20

579 23 6
                                    

W sumie nie "Ktoś" ,tylko cała masa ktosiów. Fanki,dziennikarze i reporterzy biegli z kamerami i aparatami w naszą stronę.
-Szybko do środka!-rozkazał jeden z ochroniarzy.
Weszliśmy do środka KFC,by uciec przed grupą ludzi. Właściciel miejsca momentalnie zamknął wejścia.
Faktycznie,nie potrzebowaliśmy spotkania z dziennikarzami. Zawaliliby nas pytaniami tak jak ostatnio.

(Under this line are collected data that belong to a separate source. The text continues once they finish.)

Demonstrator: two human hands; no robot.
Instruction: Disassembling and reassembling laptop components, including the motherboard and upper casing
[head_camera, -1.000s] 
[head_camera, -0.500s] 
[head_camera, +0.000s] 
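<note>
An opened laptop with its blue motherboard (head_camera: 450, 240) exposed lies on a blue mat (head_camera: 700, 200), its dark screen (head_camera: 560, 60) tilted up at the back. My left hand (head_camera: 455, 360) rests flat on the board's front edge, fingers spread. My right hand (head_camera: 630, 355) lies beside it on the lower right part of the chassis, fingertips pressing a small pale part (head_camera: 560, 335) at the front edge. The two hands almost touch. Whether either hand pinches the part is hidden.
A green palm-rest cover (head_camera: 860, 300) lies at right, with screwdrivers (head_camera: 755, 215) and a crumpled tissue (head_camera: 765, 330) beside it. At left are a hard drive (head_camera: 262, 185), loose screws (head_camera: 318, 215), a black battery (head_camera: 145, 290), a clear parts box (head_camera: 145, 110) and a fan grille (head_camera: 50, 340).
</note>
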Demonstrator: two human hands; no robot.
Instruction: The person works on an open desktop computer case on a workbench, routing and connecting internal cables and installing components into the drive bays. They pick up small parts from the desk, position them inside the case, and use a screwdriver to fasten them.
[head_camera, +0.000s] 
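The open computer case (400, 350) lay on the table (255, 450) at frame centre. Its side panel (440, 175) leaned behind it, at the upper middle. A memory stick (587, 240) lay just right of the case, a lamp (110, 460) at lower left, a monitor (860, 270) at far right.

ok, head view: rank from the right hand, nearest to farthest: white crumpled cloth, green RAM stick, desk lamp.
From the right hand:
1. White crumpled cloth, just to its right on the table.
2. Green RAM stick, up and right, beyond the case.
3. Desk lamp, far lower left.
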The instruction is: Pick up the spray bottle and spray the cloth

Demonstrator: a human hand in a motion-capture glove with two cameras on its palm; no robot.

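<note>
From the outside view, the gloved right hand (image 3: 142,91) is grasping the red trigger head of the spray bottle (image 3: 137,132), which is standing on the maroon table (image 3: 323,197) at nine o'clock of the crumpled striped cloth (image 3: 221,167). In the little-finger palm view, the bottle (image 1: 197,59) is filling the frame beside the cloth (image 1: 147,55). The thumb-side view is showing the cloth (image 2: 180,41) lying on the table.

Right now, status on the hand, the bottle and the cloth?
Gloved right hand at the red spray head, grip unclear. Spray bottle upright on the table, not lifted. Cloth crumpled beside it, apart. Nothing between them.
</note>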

-Musimy wyjść do nich. Nie będziemy przecież siedzieć tu niewiadomo jak długo.-stwierdziłam.
Chłopaki pokiwali głowami i wyszliśmy z budynku na zewnątrz. Stało tam jeszcze sporo osób. To był zły pomysł.
-Ej Casidy!-usłyszałam.
-Tak?-spytałam.
-Jak idą przygotowania do dzisiejszego koncertu?-zapytał dziennikarz wyciągając mikrofon.
Reszta osób również wyciągnęła mikrofony w moją stronę ,a wzrok wszystkich znajdował się na Dark Shadows i 5Seconds of Summer.

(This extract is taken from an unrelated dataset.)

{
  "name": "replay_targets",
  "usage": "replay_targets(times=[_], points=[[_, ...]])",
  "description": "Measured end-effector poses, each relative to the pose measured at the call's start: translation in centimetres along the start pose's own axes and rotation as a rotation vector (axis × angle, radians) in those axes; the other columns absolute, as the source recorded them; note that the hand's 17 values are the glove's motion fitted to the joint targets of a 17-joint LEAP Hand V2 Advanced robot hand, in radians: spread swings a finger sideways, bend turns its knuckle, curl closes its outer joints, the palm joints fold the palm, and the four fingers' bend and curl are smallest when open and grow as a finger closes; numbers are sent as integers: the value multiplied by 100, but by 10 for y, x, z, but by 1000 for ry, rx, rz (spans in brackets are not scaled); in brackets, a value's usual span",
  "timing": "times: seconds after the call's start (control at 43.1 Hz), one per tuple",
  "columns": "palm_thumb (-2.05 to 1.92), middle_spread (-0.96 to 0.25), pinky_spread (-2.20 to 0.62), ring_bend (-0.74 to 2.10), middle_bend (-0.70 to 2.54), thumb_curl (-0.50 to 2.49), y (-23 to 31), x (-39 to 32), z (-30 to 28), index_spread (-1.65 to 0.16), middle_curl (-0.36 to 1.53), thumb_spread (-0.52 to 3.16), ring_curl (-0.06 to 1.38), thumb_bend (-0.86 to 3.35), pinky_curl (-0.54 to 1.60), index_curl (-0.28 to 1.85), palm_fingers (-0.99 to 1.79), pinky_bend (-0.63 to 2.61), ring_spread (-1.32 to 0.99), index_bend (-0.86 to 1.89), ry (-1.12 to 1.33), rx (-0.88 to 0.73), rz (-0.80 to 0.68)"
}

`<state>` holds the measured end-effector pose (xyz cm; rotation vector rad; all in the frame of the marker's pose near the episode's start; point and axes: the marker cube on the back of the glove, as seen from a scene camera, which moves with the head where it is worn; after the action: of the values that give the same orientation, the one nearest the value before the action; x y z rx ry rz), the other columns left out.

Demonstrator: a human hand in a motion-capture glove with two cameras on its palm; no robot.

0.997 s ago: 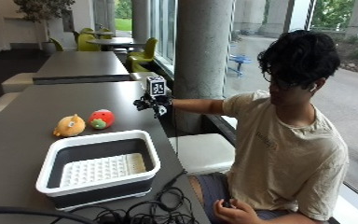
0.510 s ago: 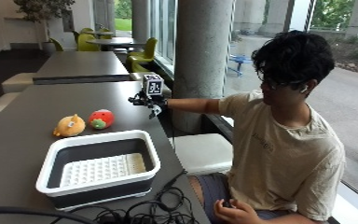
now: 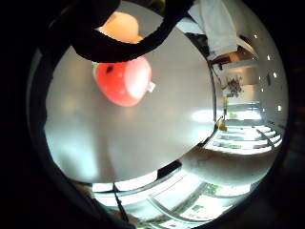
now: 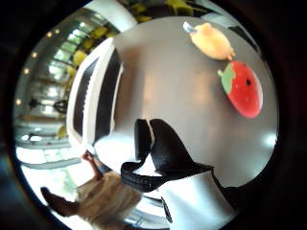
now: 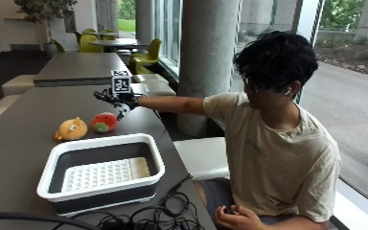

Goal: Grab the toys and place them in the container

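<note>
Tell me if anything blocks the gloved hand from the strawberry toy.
Nothing visible does. The right hand hovers open just above the strawberry toy, with only bare table around; the orange toy sits on its far side.

A red plush strawberry [image 4: 242, 88] and orange plush toy [image 4: 212, 41] lie side by side on a grey table [image 4: 168, 86], well apart from a white-rimmed container [image 4: 93, 96].

Long dark grey table [image 5: 18, 158] in foreground; second dark table [image 5: 75, 69] behind. Round concrete column [image 5: 208, 57] beside tall windows [image 5: 343, 62], daylight outside. Yellow-green chairs [image 5: 147, 50] and potted plant [image 5: 40, 14] at rear. White bench seats [image 5: 206, 155] alongside.
</note>
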<state>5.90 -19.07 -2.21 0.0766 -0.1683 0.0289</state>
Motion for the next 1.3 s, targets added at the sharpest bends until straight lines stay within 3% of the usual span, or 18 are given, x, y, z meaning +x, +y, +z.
replay_targets(times=[0.278,0.417,0.51,0.626,0.719,0.765,0.835,0.881,0.927,0.95,0.974,0.997,1.066,1.159,1.252,1.298], points=[[-3,-1,-2,32,7,19,-117,43,11,-26,15,119,26,-3,40,1,-49,118,-3,-5,187,-102,27],[-1,-1,-2,32,8,20,-161,54,37,-26,15,118,28,-2,40,0,-50,119,-2,-5,86,-152,104],[1,0,-1,32,8,22,-183,52,58,-26,15,119,29,-1,40,0,-48,121,-2,-6,-34,-222,64],[6,3,2,31,3,24,-177,-8,74,-26,13,120,30,0,42,0,-50,132,0,-5,48,-391,320],[11,5,3,30,1,26,-171,-36,91,-26,12,121,30,1,43,0,-51,140,2,-3,-113,-501,379],[18,6,4,33,-1,27,-173,-35,90,-26,10,124,31,5,44,0,-47,144,3,-1,-133,-459,349],[33,8,4,45,13,32,-180,-9,80,-28,12,132,34,14,41,3,-14,130,3,11,-49,-286,267],[43,2,-6,65,28,35,-184,24,77,-29,16,137,38,20,36,6,36,118,-7,23,-18,-184,230],[52,-2,-15,76,33,38,-185,38,71,-29,17,137,38,25,34,5,61,118,-14,18,-41,-124,188],[48,0,-10,68,24,37,-183,39,65,-30,15,140,34,23,30,6,33,112,-12,18,-60,-100,160],[58,-5,-21,85,36,42,-182,40,58,-30,20,131,45,26,36,9,73,118,-19,21,-77,-73,124],[61,-7,-24,87,38,44,-180,42,49,-30,19,127,43,26,32,7,83,114,-21,22,-88,-45,82],[66,-13,-30,92,45,48,-168,24,17,-31,22,118,45,27,32,8,95,108,-28,25,-133,23,-23],[69,-19,-34,97,52,53,-141,-33,-27,-32,26,107,51,26,35,11,98,106,-34,29,-256,87,-51],[70,-24,-36,100,59,58,-110,-70,-68,-33,29,98,55,25,36,13,101,104,-39,32,-179,130,-52],[70,-26,-37,100,62,60,-96,-96,-85,-34,31,94,56,24,37,14,100,104,-41,34,-188,146,-120]])
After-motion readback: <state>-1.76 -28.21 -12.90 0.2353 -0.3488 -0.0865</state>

Niepewnie spojrzałam na chłopaków z tego drugiego zespołu.
-Dobrze.-odpowiedziałam krótko.
-Stresujecie się?-zapytał znów ktoś.
-Staramy się być opanowani i nie robić dramatu. Stresujemy się jak każdy,a dzisiaj zwłaszcza,że po niecałym miesiącu istnienia zespołu mieliśmy jeden parkowy występ. Dziś występujemy na wielkiej scenie przed ponad 300 tysiącami osób. To nie jest 100 osób tak jak na York Street.-wtrącił Nick.
-Przypomnijcie proszę,gdzie się odbędzie.
-Pierwszym miejscem jest Sydney w Sydney Entertainment Centre o godzinie19.-odpowiedział Luke.
-Czy łączy was coś?-spytał ktoś z tłumu.
Wszystkie fanki płci żeńskiej zamarły. Też bym tak postąpiła,jeżeli by się mogło za chwilę okazać,że mój "mąż" mógłby coś czuć do dziewczyny z innego zespołu.
-Tak.-odpowiedział Michael.
-Oczywiście.-dodał Calum.
-Pewnie.-dopowiedział Asthon.
-Raczej tak.-przyznał Luke.
-I nie tylko z Casidy. Z Nickiem i Coll'em również.-oznajmił Calum.
Całą trójką zgodnie spojrzeliśmy na chłopaków.
-To znaczy?-dopytał ten sam mężczyzna.
-Przyjaźń. Bardzo polubiliśmy Dark Shadows. Naprawdę jest to super grupa ludzi. Jeśli by tak nie było ,to po co byśmy ich promowali czy zapraszali na trasę?-stwierdził Luke, a Michael,Calum i Asthon potwierdzili jego słowa.
Uśmiechnęłam się na te słowa. Nie powiem,zrobiło mi się cieplutko na serduszku. Nigdy nie pomyślałabym,że mogę się przyjaźnić z członkami sławnego zespołu! Kiedyś jeśli ktoś by mi to powiedział,bez zastanowienia bym go wyśmiała.
Dziewczyny wypuściły powietrze.
Chłopacy przysunęli się do nas i objęli ramionami tak,że staliśmy w jednej lini,jeden obok drugiego.
-Czy to koniec przyjaźni z One Direction?-spytał następny dziennikarz.
-Dziwne pytanie. Oczywiście,że nie. Nadal utrzymujemy kontakt,tyle tylko również znaleźliśmy nowe sympatyczne osoby z którymi się zaprzyjaźniliśmy. Mam taką nadzieję,co nie Casidy?-zapytał Michael.
-Pewnie.-odpowiedziałam uśmiechając się.
Z godziny 12 zrobiła się 14. Powoli musieliśmy wracać,a i przypomnę,że nic nie zjedliśmy,bo fani dopadli do nas.

-*-
UHUUU....Mam dylemat
Caca czy Calu. :/ Niby Calu jest więcej ,ale Cacu też jest sporo. Dość wyrównana liczba głosów. :) Pożyjemy ,zobaczymy.